Le deuil devient pathologique quand le processus naturel de deuil s’interrompt, se fige avec l’impossibilité pour un survivant d’entrevoir la vie sans le défunt.

¤ Vous travaillez beaucoup, dans votre ouvrage, à opérer un distinguo entre deuil compliqué et dépression. De quelle pathologie relève, selon vous, le deuil compliqué ?

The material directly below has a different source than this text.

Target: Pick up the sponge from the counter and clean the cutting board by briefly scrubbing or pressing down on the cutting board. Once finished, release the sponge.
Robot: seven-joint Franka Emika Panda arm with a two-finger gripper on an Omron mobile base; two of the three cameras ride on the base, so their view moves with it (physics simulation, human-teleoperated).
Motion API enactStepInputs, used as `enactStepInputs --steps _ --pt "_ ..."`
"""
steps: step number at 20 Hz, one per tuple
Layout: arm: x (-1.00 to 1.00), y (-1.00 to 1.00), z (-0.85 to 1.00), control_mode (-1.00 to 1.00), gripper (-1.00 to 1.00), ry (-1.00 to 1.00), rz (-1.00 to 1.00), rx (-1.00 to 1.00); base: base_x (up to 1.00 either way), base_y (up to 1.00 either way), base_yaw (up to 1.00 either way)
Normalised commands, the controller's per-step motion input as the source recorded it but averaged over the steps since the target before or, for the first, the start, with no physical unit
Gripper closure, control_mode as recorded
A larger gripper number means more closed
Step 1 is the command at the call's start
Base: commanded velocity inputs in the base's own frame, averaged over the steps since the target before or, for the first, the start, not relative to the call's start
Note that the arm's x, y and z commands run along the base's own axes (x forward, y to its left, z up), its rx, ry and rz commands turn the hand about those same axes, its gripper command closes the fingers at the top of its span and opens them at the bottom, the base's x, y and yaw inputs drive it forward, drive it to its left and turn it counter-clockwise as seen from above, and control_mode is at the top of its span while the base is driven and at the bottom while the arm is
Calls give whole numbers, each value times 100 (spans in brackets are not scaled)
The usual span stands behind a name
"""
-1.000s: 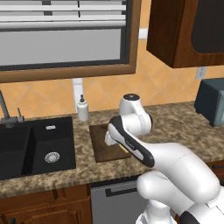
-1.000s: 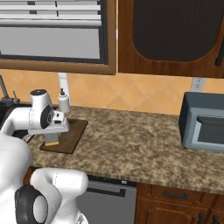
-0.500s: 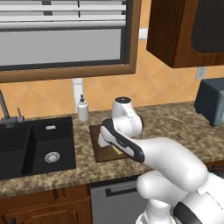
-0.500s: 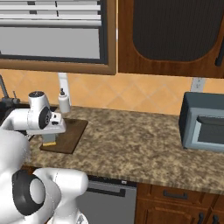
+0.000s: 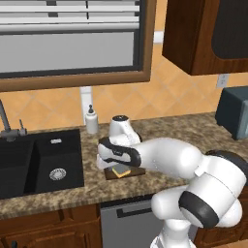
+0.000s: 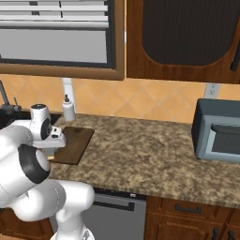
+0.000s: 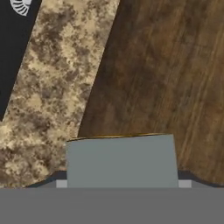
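Observation:
In the hand view the sponge shows its grey-blue face with a thin yellow edge, low in the picture between my fingers. It rests over the near left corner of the dark brown cutting board. Speckled counter lies just left of that corner. From the left base view my gripper points down, shut on the sponge, and the arm hides most of the cutting board. The right base view has the gripper at the front left of the cutting board, with the sponge under it.
A black sink with a faucet lies left of the board. A white soap dispenser stands behind it by the wall. A dark microwave sits far right on the counter.
The arm has swung so the hand, holding the sponge, moved left and toward the front corner of the cutting board and dropped lower onto it. The base has not moved.

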Motion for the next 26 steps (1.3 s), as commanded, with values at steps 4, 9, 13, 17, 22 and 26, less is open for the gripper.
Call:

- Si l’on fait attention, on s’aperçoit qu’une personne dépressive ressent une tristesse qui envahit tous les domaines de sa vie alors qu’une personne qui vit un deuil compliqué est certes très affligée mais est néanmoins toujours heureuse de parler du défunt. Souvent même, elle l’idéalise, elle est dans un rapport presque « addictif » à la personne décédée. C’est pour cela que l’on peut dire que le deuil pathologique relève d’un trouble de l’attachement.

¤ Quelles solutions thérapeutiques préconisez-vous pour « refluidifier » un deuil ?

- La consultation d’un psychothérapeute permet, lors d’un deuil compliqué, d’apprivoiser les émotions bouleversantes avec un travail de narration et de rétablir des activités (plaisantes) avec un travail comportemental. Elle permet aussi d’aider le survivant à prendre soin de soi.

L’enjeu d’une psychothérapie est de faire comprendre à l’endeuillé que, si la déchirure est certes définitive, le défunt n’a pas totalement disparu puisque l’endeuillé en parle. C’est aussi de faire entendre au patient que le défunt étant ainsi intériorisé, il peut continuer à vivre.

¤ Et pour les enfants, comment se passe un deuil ?

- Il dépend beaucoup de l’âge de l’enfant. Mais, en plus de cette spécificité, l’enfant s’interroge souvent sur sa propre sécurité dans la mesure où une figure qu’il considérait comme protectrice a disparu. Si son deuil est moins apparent, il est bien souvent plus long car le processus d’intériorisation se fait de manière différent.

Une autre difficulté réside dans le discours qui lui est tenu par ses proches : souvent les causes et les circonstances de la mort sont tues ou arrangées alors qu’il aurait besoin d’une vérité – habillée de manière présentable et adaptée à son âge, j’entends.